### [WHAT IS EXPECTED]
What is needed is a faithful copy of all the records.

### [DATA LISTING]
+++
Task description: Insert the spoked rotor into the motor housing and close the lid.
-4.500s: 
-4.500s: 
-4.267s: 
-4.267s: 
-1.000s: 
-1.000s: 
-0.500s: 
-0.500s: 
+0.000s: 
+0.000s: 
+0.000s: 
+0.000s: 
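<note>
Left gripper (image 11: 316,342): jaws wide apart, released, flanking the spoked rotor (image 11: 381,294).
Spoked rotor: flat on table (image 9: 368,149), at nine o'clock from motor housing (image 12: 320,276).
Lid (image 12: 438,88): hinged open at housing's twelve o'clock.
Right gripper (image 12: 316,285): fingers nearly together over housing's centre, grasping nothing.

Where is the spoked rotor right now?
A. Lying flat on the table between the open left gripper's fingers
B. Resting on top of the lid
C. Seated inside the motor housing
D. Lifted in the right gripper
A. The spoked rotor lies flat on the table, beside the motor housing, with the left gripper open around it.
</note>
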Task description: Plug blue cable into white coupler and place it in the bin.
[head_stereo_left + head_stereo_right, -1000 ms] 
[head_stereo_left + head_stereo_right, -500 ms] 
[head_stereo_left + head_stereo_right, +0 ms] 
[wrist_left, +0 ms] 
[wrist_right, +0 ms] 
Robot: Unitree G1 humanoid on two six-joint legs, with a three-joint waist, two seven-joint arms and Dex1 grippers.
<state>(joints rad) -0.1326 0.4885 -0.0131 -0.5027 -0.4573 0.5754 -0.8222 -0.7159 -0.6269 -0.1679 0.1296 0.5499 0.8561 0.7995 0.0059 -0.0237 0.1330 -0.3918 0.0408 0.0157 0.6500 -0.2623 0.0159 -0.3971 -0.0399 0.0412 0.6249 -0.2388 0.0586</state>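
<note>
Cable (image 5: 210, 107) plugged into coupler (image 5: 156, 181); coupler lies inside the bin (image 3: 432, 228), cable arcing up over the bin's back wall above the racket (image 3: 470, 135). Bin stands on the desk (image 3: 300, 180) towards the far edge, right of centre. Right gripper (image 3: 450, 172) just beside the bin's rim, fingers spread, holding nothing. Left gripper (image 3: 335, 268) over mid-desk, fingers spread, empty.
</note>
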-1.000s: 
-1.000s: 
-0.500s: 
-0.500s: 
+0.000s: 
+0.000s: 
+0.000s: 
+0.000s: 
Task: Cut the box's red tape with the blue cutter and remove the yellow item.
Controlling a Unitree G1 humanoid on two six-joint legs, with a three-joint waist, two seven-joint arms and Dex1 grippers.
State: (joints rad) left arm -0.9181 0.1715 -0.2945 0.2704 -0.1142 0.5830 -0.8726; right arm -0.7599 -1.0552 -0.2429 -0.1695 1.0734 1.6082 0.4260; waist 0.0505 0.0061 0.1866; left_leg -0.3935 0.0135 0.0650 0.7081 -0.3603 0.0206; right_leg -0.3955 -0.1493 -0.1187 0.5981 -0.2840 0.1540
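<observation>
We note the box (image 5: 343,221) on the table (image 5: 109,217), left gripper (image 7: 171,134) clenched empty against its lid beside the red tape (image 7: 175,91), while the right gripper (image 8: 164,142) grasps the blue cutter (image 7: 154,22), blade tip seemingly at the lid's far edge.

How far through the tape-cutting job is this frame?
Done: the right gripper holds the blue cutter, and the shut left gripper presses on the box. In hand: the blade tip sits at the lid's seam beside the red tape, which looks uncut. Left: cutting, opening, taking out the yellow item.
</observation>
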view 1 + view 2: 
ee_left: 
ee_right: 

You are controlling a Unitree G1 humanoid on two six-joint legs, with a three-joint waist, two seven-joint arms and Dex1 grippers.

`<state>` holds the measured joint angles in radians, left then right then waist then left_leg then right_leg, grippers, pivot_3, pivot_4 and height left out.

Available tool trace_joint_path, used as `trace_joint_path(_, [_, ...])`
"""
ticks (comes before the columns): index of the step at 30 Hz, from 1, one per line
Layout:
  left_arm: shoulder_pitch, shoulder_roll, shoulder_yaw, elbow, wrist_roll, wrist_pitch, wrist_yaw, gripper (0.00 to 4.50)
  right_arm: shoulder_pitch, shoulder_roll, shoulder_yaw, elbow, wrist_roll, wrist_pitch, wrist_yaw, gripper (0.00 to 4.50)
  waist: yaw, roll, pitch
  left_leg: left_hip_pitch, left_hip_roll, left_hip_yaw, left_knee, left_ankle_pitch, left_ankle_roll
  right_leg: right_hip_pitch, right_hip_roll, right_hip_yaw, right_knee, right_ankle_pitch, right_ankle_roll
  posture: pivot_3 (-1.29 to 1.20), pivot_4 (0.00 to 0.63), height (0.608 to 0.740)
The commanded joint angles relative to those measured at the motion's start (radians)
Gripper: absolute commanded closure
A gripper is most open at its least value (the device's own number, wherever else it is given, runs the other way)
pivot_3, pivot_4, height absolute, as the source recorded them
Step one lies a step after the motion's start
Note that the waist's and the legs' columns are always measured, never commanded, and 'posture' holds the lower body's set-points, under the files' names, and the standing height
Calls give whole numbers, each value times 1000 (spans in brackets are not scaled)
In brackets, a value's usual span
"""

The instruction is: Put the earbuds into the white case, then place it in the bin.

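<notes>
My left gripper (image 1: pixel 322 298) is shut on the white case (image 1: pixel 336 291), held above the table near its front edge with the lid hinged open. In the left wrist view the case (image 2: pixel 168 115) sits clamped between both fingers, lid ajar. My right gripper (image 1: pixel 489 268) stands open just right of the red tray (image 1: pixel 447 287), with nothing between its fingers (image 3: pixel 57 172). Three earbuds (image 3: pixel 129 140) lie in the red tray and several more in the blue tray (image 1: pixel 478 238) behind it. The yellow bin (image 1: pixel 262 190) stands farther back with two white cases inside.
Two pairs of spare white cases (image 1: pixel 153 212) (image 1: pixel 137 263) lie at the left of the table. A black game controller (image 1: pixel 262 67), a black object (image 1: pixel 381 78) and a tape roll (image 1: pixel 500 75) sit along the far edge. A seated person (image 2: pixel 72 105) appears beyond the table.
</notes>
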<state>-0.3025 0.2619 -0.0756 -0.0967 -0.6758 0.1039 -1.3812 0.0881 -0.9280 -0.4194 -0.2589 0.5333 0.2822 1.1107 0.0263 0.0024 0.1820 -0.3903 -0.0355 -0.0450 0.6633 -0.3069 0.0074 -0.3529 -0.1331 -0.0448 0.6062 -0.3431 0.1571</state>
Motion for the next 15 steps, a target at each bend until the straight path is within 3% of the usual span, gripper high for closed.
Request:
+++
### [ANSWER FOR THIS EXERCISE]
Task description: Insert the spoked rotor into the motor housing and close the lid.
-4.500s: 
-4.500s: 
-4.267s: 
-4.267s: 
-1.000s: 
-1.000s: 
-0.500s: 
-0.500s: 
+0.000s: 
+0.000s: 
+0.000s: 
+0.000s: 
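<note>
Left gripper (image 11: 316,342): jaws wide apart, released, flanking the spoked rotor (image 11: 381,294).
Spoked rotor: flat on table (image 9: 368,149), at nine o'clock from motor housing (image 12: 320,276).
Lid (image 12: 438,88): hinged open at housing's twelve o'clock.
Right gripper (image 12: 316,285): fingers nearly together over housing's centre, grasping nothing.

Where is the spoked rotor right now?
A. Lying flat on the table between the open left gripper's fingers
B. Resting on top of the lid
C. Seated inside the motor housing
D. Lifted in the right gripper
A. The spoked rotor lies flat on the table, beside the motor housing, with the left gripper open around it.
</note>
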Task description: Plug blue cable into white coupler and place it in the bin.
[head_stereo_left + head_stereo_right, -1000 ms] 
[head_stereo_left + head_stereo_right, -500 ms] 
[head_stereo_left + head_stereo_right, +0 ms] 
[wrist_left, +0 ms] 
[wrist_right, +0 ms] 
Robot: Unitree G1 humanoid on two six-joint legs, with a three-joint waist, two seven-joint arms and Dex1 grippers.
<state>(joints rad) -0.1326 0.4885 -0.0131 -0.5027 -0.4573 0.5754 -0.8222 -0.7159 -0.6269 -0.1679 0.1296 0.5499 0.8561 0.7995 0.0059 -0.0237 0.1330 -0.3918 0.0408 0.0157 0.6500 -0.2623 0.0159 -0.3971 -0.0399 0.0412 0.6249 -0.2388 0.0586</state>
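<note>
Cable (image 5: 210, 107) plugged into coupler (image 5: 156, 181); coupler lies inside the bin (image 3: 432, 228), cable arcing up over the bin's back wall above the racket (image 3: 470, 135). Bin stands on the desk (image 3: 300, 180) towards the far edge, right of centre. Right gripper (image 3: 450, 172) just beside the bin's rim, fingers spread, holding nothing. Left gripper (image 3: 335, 268) over mid-desk, fingers spread, empty.
</note>
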-1.000s: 
-1.000s: 
-0.500s: 
-0.500s: 
+0.000s: 
+0.000s: 
+0.000s: 
+0.000s: 
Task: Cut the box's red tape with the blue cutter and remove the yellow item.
Controlling a Unitree G1 humanoid on two six-joint legs, with a three-joint waist, two seven-joint arms and Dex1 grippers.
State: (joints rad) left arm -0.9181 0.1715 -0.2945 0.2704 -0.1142 0.5830 -0.8726; right arm -0.7599 -1.0552 -0.2429 -0.1695 1.0734 1.6082 0.4260; waist 0.0505 0.0061 0.1866; left_leg -0.3935 0.0135 0.0650 0.7081 -0.3603 0.0206; right_leg -0.3955 -0.1493 -0.1187 0.5981 -0.2840 0.1540
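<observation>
We note the box (image 5: 343,221) on the table (image 5: 109,217), left gripper (image 7: 171,134) clenched empty against its lid beside the red tape (image 7: 175,91), while the right gripper (image 8: 164,142) grasps the blue cutter (image 7: 154,22), blade tip seemingly at the lid's far edge.

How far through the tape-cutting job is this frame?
Done: the right gripper holds the blue cutter, and the shut left gripper presses on the box. In hand: the blade tip sits at the lid's seam beside the red tape, which looks uncut. Left: cutting, opening, taking out the yellow item.
</observation>
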view 1 + view 2: 
ee_left: 
ee_right: 

You are controlling a Unitree G1 humanoid on two six-joint legs, with a three-joint waist, two seven-joint arms and Dex1 grippers.

`<state>` holds the measured joint angles in radians, left then right then waist then left_leg then right_leg, grippers, pivot_3, pivot_4 and height left out.

Available tool trace_joint_path, used as `trace_joint_path(_, [_, ...])`
"""
ticks (comes before the columns): index of the step at 30 Hz, from 1, one per line
Layout:
  left_arm: shoulder_pitch, shoulder_roll, shoulder_yaw, elbow, wrist_roll, wrist_pitch, wrist_yaw, gripper (0.00 to 4.50)
  right_arm: shoulder_pitch, shoulder_roll, shoulder_yaw, elbow, wrist_roll, wrist_pitch, wrist_yaw, gripper (0.00 to 4.50)
  waist: yaw, roll, pitch
  left_leg: left_hip_pitch, left_hip_roll, left_hip_yaw, left_knee, left_ankle_pitch, left_ankle_roll
  right_leg: right_hip_pitch, right_hip_roll, right_hip_yaw, right_knee, right_ankle_pitch, right_ankle_roll
  posture: pivot_3 (-1.29 to 1.20), pivot_4 (0.00 to 0.63), height (0.608 to 0.740)
The commanded joint angles relative to those measured at the motion's start (radians)
Gripper: absolute commanded closure
A gripper is most open at its least value (the device's own number, wherever else it is given, runs the other way)
pivot_3, pivot_4, height absolute, as the source recorded them
Step one lies a step after the motion's start
Note that the waist's and the legs' columns are always measured, never commanded, and 'posture' holds the lower body's set-points, under the files' names, and the standing height
Calls give whole numbers, each value times 1000 (spans in brackets are not scaled)
In brackets, a value's usual span
"""

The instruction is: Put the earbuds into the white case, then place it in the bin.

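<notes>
My left gripper (image 1: pixel 322 298) is shut on the white case (image 1: pixel 336 291), held above the table near its front edge with the lid hinged open. In the left wrist view the case (image 2: pixel 168 115) sits clamped between both fingers, lid ajar. My right gripper (image 1: pixel 489 268) stands open just right of the red tray (image 1: pixel 447 287), with nothing between its fingers (image 3: pixel 57 172). Three earbuds (image 3: pixel 129 140) lie in the red tray and several more in the blue tray (image 1: pixel 478 238) behind it. The yellow bin (image 1: pixel 262 190) stands farther back with two white cases inside.
Two pairs of spare white cases (image 1: pixel 153 212) (image 1: pixel 137 263) lie at the left of the table. A black game controller (image 1: pixel 262 67), a black object (image 1: pixel 381 78) and a tape roll (image 1: pixel 500 75) sit along the far edge. A seated person (image 2: pixel 72 105) appears beyond the table.
</notes>
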<state>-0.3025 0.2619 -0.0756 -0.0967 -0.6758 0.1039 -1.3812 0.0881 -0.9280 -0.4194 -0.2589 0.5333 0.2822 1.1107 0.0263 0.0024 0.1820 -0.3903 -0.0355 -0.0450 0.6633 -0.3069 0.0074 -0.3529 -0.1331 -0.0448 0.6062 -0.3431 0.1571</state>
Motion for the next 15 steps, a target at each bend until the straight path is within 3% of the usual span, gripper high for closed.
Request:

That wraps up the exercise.